WHAT THE EXERCISE ASKS: With the pictures left out, print exactly the lines below that run from the one containing "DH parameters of" through the one containing "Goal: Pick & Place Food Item".
== == ==
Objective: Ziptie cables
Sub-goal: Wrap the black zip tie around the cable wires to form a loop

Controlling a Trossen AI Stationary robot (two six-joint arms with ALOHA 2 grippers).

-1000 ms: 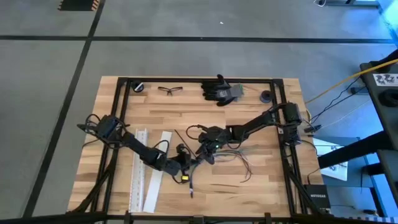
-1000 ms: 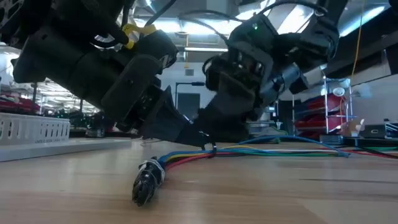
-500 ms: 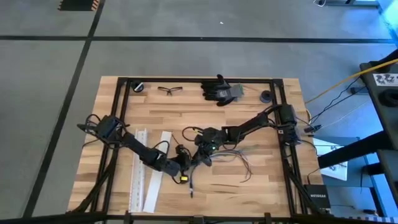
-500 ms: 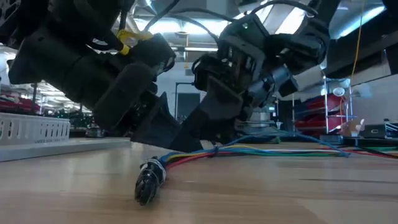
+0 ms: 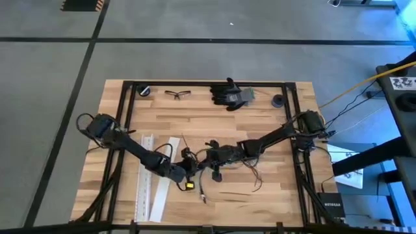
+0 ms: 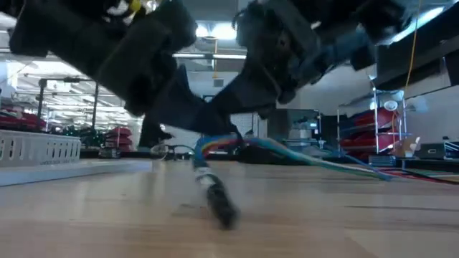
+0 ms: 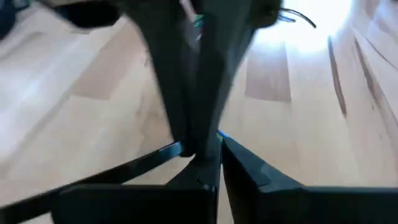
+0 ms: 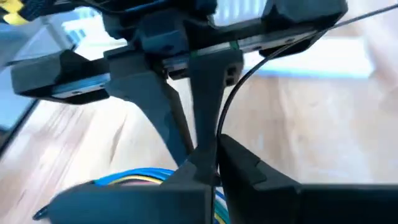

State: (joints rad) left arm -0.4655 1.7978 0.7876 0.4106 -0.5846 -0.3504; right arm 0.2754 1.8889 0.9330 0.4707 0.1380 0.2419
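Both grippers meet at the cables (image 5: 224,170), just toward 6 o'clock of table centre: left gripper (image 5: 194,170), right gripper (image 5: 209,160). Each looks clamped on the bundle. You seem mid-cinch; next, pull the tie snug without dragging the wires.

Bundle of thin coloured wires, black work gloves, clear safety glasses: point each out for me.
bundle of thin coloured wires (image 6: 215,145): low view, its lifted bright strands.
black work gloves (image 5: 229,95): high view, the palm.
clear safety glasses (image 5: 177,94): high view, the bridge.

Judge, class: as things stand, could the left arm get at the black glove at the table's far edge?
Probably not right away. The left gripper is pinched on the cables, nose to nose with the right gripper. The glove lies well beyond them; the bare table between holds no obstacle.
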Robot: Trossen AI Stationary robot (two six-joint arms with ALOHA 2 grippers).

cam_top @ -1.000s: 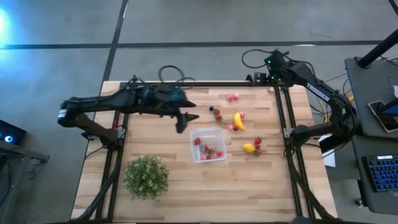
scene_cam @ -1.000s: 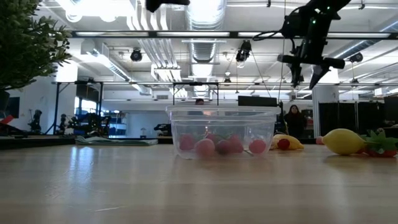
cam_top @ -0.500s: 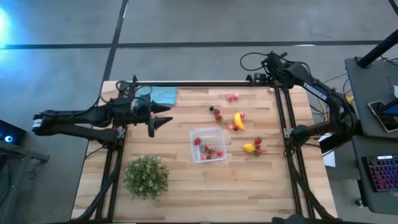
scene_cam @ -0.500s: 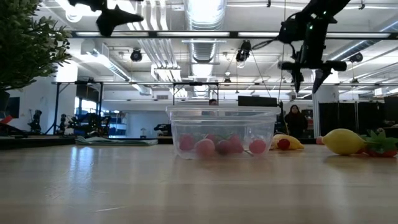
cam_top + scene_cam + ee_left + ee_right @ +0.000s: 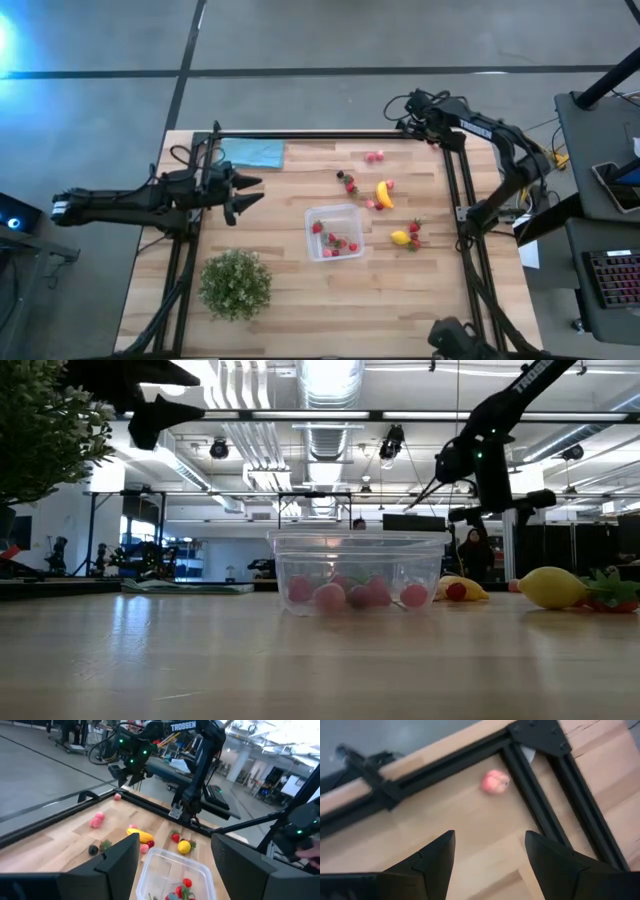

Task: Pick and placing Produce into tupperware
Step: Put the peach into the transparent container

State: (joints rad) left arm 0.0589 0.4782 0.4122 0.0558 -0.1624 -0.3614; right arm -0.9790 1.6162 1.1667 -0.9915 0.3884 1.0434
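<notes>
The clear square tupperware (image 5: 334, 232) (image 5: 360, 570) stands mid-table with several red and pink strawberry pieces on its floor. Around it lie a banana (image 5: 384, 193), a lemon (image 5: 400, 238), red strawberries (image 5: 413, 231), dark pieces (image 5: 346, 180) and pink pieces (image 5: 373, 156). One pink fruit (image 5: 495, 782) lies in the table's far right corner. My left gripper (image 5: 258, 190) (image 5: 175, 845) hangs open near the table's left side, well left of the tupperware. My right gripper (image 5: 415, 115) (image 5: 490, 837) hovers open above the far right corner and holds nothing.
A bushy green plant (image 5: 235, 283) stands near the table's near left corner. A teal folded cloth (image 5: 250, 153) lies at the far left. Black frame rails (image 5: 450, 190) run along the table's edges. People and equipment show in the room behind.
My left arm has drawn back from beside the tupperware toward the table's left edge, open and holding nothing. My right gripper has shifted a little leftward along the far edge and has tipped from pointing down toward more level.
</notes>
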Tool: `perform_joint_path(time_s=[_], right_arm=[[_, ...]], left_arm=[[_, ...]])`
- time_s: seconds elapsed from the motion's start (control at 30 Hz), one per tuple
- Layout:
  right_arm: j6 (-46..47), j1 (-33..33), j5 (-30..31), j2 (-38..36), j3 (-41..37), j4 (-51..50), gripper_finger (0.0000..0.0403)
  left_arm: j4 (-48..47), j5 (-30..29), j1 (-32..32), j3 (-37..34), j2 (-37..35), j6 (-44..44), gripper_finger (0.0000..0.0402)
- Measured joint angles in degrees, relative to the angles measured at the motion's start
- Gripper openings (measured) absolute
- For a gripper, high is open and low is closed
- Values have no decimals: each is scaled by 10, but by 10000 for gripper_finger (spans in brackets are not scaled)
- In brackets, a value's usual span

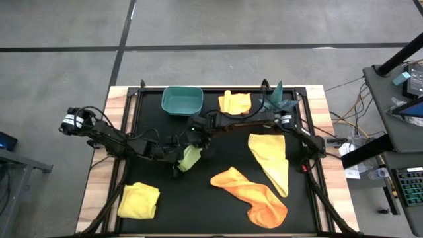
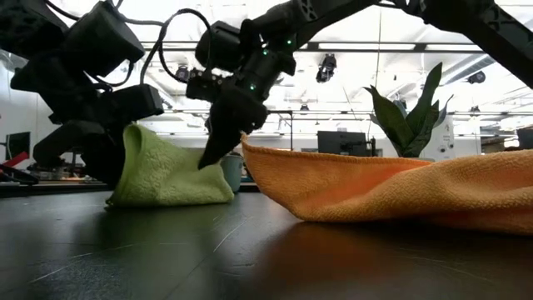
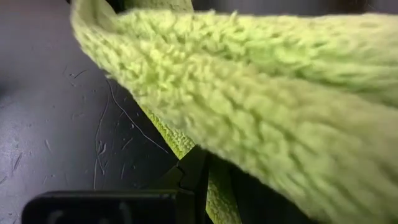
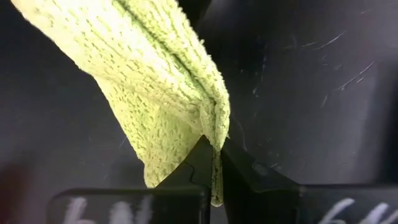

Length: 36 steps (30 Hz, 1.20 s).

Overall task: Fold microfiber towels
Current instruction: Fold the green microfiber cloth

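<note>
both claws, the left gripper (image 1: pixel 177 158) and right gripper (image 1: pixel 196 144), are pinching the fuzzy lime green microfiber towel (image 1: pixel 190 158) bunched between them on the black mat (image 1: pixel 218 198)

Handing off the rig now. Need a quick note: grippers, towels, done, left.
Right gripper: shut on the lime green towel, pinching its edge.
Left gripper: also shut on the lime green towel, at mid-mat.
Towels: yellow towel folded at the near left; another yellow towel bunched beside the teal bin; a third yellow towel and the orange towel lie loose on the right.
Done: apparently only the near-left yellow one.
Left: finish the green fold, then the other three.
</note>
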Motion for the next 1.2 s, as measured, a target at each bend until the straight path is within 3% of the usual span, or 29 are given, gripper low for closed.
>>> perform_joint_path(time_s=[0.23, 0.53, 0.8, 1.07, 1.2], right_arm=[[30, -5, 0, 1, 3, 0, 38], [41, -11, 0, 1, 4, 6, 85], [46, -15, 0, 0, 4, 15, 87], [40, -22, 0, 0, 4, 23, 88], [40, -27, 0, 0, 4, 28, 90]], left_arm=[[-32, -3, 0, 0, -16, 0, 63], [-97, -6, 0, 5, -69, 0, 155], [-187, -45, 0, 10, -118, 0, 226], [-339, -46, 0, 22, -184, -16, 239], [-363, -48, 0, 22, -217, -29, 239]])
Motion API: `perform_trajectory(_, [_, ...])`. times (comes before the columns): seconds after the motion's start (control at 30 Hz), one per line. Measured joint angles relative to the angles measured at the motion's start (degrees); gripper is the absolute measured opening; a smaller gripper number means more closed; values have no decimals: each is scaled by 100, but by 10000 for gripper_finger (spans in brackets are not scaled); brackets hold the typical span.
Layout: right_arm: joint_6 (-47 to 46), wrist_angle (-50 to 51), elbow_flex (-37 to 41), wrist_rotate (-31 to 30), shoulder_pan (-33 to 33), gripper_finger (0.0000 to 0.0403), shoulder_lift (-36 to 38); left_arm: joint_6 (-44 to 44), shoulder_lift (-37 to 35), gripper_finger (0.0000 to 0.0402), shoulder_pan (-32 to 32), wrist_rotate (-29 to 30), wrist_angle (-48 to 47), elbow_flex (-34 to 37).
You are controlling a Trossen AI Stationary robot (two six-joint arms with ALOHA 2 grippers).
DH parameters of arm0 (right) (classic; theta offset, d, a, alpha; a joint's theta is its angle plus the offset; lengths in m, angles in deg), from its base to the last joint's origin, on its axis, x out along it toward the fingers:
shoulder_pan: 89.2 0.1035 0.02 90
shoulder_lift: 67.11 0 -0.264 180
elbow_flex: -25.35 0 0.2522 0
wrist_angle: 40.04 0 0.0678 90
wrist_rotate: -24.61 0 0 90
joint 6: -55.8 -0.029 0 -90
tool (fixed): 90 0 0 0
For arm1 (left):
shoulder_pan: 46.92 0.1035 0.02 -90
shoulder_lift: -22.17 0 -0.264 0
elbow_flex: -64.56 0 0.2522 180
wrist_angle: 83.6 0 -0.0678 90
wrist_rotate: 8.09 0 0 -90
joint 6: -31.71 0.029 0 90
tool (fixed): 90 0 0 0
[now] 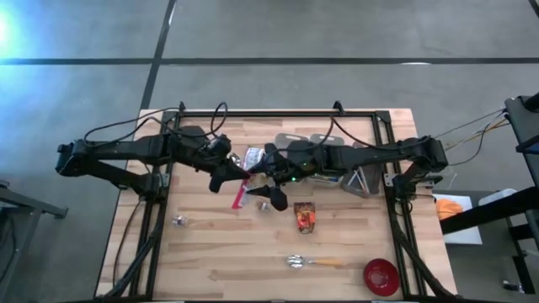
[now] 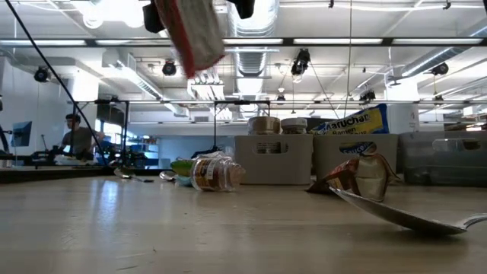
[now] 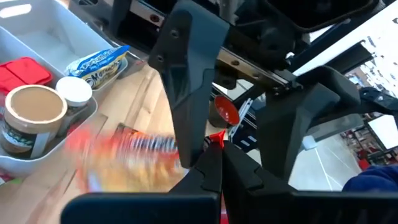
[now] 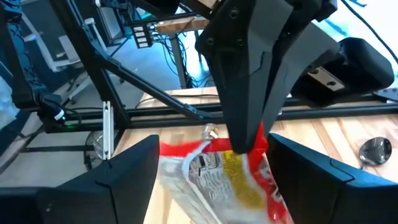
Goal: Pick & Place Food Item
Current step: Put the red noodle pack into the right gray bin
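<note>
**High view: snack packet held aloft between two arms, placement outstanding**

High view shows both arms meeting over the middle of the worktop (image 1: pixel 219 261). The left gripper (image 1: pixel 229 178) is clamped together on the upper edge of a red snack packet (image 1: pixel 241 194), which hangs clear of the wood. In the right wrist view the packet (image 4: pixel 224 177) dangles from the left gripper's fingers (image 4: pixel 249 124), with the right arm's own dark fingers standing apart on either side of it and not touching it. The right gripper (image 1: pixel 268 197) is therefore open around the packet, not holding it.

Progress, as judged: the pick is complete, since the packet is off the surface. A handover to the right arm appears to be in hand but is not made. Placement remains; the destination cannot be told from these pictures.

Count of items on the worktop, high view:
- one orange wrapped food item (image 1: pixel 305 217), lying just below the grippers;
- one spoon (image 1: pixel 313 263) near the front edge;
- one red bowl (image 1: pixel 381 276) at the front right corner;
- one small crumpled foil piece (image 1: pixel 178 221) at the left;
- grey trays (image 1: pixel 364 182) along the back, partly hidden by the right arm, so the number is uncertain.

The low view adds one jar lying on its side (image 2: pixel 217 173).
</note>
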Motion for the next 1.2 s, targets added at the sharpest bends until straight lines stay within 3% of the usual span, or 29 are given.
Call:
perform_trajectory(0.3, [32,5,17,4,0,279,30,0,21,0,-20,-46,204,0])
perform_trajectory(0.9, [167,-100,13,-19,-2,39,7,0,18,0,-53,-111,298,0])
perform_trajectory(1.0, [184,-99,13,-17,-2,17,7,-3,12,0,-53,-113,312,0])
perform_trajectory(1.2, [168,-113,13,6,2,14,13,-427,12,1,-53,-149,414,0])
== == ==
EXERCISE RESPONSE:
DH parameters of arm0 (right) (classic; theta offset, d, a, alpha; a joint's theta is its angle plus the offset; lengths in m, angles in deg), from its base to the last joint's origin, on its axis, x out along it toward the fingers:
shoulder_pan: 89.2 0.1035 0.02 90
shoulder_lift: 67.11 0 -0.264 180
elbow_flex: -25.35 0 0.2522 0
wrist_angle: 40.04 0 0.0678 90
wrist_rotate: -24.61 0 0 90
joint 6: -55.8 -0.029 0 -90
tool (fixed): 90 0 0 0
For arm1 (left):
shoulder_pan: 46.92 0.1035 0.02 -90
shoulder_lift: -22.17 0 -0.264 0
elbow_flex: -64.56 0 0.2522 180
wrist_angle: 83.6 0 -0.0678 90
wrist_rotate: 8.09 0 0 -90
joint 6: -31.71 0.029 0 90
tool (fixed): 90 0 0 0
[now] 
[now] 
[now] 
[now] 
Goal: Pick & Place Food Item

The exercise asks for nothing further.